We settle into very nice conversation as I make my way north on George St. I come to the corner of Pennsylvania Ave. and Parkway Blvd. where I got pulled over and arrested Thanksgiving eve. He asks me about my arrest; and I tell him all about it. How I refused to get out of my car; how I told dumb & dumber I was less than two blocks from my house and I wanted to take my car home and park in front of my door. How at first they gave me a little push back, but eventually caved and followed me to take my car home, and how every single woman in there was there because of those two assholes. Evidently they had nothing else to do on their shift but ride around harassing residents the night before Thanksgiving. One girl was in there because of a curfew violation that was over 5 year old. All the women were of color, except the little meth-head curled up in the corner, and we all had similar stories, some old violation that was unresolved, and we just happen to have the misfortune of crossing their path the night they had nothing else to do and a quota to fill. I even tell him about giving the two slimeball cops the finger from the holding cell with all the other women they arrested that night.

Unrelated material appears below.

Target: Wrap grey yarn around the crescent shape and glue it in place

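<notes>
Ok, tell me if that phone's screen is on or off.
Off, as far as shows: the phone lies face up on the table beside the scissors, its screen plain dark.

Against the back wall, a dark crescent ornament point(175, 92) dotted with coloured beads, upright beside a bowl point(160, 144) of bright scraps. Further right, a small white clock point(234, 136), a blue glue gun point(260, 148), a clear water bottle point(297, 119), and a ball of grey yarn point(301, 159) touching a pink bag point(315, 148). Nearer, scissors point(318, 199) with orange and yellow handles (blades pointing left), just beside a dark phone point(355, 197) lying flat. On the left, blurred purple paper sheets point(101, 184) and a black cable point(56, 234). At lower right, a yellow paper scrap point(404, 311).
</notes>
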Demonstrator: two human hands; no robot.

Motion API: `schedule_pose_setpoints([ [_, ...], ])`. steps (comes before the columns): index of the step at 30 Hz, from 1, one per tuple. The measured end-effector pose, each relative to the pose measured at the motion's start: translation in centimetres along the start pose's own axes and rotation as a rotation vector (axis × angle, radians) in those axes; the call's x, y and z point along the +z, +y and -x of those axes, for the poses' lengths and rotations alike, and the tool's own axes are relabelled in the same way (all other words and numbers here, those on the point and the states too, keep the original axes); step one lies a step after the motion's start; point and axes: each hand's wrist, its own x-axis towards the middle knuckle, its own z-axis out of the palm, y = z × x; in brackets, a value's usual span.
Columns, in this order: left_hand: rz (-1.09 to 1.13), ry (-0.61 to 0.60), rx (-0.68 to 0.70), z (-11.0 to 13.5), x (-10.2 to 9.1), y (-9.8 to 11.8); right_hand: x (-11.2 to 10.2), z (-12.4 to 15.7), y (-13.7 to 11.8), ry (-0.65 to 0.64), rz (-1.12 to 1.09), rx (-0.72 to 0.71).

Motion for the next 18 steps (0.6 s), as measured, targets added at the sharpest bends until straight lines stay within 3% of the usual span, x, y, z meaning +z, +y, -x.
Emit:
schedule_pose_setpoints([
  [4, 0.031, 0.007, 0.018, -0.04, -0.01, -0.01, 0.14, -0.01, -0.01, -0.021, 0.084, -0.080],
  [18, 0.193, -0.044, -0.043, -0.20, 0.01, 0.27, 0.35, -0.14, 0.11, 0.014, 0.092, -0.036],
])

"Oh, you would have gotten out the car." He tells me. I don't know what it is about me, that makes me somewhat combative when a challenge is issued in a menacing way.
"And yet, I didn't!" Spit with all the North Philly fire I could muster. I'm still a little raw over my encounter with York City PD; and no he won't be taking their side.
"I see somebody's still touchy." The humor in his voice breaks my childish attitude, and I laugh along with him.
"Ya think? Yeeaahh, maybe just a little." I say making the universal sign for 'a-little-bit' with my thumb and forefinger, like he can see me.
I arrived home and parked my car 10 minutes ago, just been sitting thoroughly enjoying our conversation. I'm about 3 doors back from my house, and I see when Marla comes out on the porch to smoke.
"Well, I'm here," I say to Mack. "Thanks for keeping me company on my way home." I'm disappointed that our conversation has to end for now. "Call me before you go...."
"No, you call me." He jumps in cutting me off. "I'm really not good with unanswered calls."
"I knew it!" I just about shout. "I knew you were pissed off."
"Oh you did." He says all cool n'shit.
"Yeah, that last text." I tell him. "I only read the first sentence or two, and stopped because I didn't want to get pissed off too. Just like you, I work a job were emergencies come up. My day fell off a cliff just after your last text; I couldn't call or text you back, I was busy. I was half scared to call, I thought you was gonna go off on me or something." I roll my eyes. "Yo, and jokers, really?"
"What's wrong with that?" He wants to know.
"Wow, ok." This was the first sign we weren't on the same page. "Then let me explain. I'm not your buddy or one of your boyz. I'm not going to talk to you all slick and foul, and I'm certainly not cool with being talked to like that."
There are several awkward seconds of silence.
"Ok, I hear you," But he has more to say. "I don't do the 'let me tell you something,' at all. For me that's a bad to start to effective communication. And yes, I get tight when my calls go unanswered for hours."
"Ok, I hear you." I parrot back at him, "If I don't answer your call, text, or email right away, know it's because I can't." I look up and Marla is standing at the rail looking me dead in the face. "Mack, I really have to get inside, my mom is on the porch eyeballin' me. I'll call you before I go to bed."
"You better," He growls,
"We good?" I ask.
"Butter, that ain't nothin' to have beef over. Of course we are." He states. "All a part of getting to know each other."
"Ok, smooches, later."
I walk toward the house not quite sure if that was a fight or not. Marla is sitting in her smoking chair, and just as I step on the porch she lets go with "Don't say I didn't warn you."